Cassiano, que se candidatou a deputado estadual em 2018 e teve 10.338 votos, também foi apadrinhado pelo RenovaBR. O programa se declara neutro, e o universitário diz que a participação não mudou seu pensamento. O PDT passou a impedir seus integrantes de entrar em iniciativas do tipo.
“Agora é hora de superar a Tabata, ver a medida do pacto dos novatos com o partido e ocupar o nosso papel de protagonismo”, anima-se o pré-candidato. “Ela não teve um compromisso coletivo com a esquerda.”
Leticia, que trabalhou na campanha de Amaral, se afastou dela após o pleito. “Ela foi considerada traidora, mas não houve um incentivo dos líderes do partido para fomentar ataques. Foi algo da militância”, afirma.
Negra e moradora da periferia, a estudante de direito e ativista da Educafro (ONG de educação de negros) se filiou à sigla em 2019. “Acredito que ela [Amaral] errou na Previdência. Foi uma medida que atingiu toda a classe trabalhadora”, critica.
O presidente nacional do PDT, Carlos Lupi, diz que a sigla teve “uma belíssima experiência” com Tabata, “que começou muito bem. Mas ela mudou a rota no meio do caminho, votou contra a sua própria origem”.
Lupi afirma que haverá um esforço para se certificar de que os novos candidatos estejam afinados com a legenda, embora o controle total seja impossível. “É muito difícil [prever um desvio]. Se existisse antídoto contra traição, nenhum casal se separaria no mundo.”

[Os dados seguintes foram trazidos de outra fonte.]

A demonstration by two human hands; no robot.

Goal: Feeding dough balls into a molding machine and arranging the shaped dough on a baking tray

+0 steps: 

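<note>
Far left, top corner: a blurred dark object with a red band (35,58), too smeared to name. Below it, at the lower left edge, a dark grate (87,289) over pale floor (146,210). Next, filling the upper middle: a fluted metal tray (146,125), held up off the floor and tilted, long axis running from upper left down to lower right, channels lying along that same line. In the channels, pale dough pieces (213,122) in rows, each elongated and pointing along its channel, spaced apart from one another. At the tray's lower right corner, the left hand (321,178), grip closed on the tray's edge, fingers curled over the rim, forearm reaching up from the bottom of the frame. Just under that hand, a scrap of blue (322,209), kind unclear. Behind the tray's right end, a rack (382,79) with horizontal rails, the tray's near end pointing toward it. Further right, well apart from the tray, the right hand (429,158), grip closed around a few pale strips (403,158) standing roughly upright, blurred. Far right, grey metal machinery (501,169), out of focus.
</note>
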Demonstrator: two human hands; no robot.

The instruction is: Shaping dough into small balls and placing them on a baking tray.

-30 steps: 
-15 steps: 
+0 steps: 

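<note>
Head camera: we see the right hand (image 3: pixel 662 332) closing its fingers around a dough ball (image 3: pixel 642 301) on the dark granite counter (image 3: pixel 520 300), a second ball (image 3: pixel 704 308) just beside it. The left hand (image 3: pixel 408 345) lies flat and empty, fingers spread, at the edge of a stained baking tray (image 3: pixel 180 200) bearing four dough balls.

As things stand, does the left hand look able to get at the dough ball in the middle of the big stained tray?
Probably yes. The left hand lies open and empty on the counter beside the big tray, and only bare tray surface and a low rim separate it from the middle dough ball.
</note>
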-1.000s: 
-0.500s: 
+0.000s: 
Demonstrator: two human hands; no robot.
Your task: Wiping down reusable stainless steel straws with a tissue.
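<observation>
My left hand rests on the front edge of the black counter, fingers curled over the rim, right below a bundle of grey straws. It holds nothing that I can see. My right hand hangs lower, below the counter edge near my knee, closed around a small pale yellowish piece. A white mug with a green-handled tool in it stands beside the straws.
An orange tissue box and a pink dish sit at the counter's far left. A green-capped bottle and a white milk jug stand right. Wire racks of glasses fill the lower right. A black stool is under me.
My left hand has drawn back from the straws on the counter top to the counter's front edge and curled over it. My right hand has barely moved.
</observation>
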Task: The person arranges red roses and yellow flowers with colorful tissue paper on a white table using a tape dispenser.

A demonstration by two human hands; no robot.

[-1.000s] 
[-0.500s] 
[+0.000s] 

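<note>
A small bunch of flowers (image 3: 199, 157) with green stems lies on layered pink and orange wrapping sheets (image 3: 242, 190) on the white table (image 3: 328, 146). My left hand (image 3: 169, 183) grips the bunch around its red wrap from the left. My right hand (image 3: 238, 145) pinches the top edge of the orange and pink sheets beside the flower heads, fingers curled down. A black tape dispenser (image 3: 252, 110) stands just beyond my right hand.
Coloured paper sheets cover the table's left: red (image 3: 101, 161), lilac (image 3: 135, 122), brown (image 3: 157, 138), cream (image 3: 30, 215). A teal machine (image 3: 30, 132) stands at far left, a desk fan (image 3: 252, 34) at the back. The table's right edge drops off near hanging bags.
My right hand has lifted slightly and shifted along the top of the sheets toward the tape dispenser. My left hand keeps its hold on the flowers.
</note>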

Procurada pela Folha, Amaral não quis comentar as articulações eleitorais do PDT na capital. Ela sempre falou que o partido foi sua escolha, sobretudo, pela preocupação com educação. O processo que move no TSE (Tribunal Superior Eleitoral) contra a legenda terá a primeira audiência em 5 de março.
Na ação, em que alega perseguição, a parlamentar diz que sofreu um massacre por causa de sua posição; o PDT, por sua vez, a acusa de infidelidade partidária, sob a justificativa de que ela desobedeceu ao fechamento de questão (voto obrigatório) contra a reforma.
Caso a deputada saia vitoriosa, sua filiação ao Cidadania é dada como certa por dirigentes do partido. Amaral mantém silêncio sobre o eventual destino. Na eleição de São Paulo, ela apoiará candidatas egressas do Vamos Juntas, movimento que criou para estimular a presença feminina na política.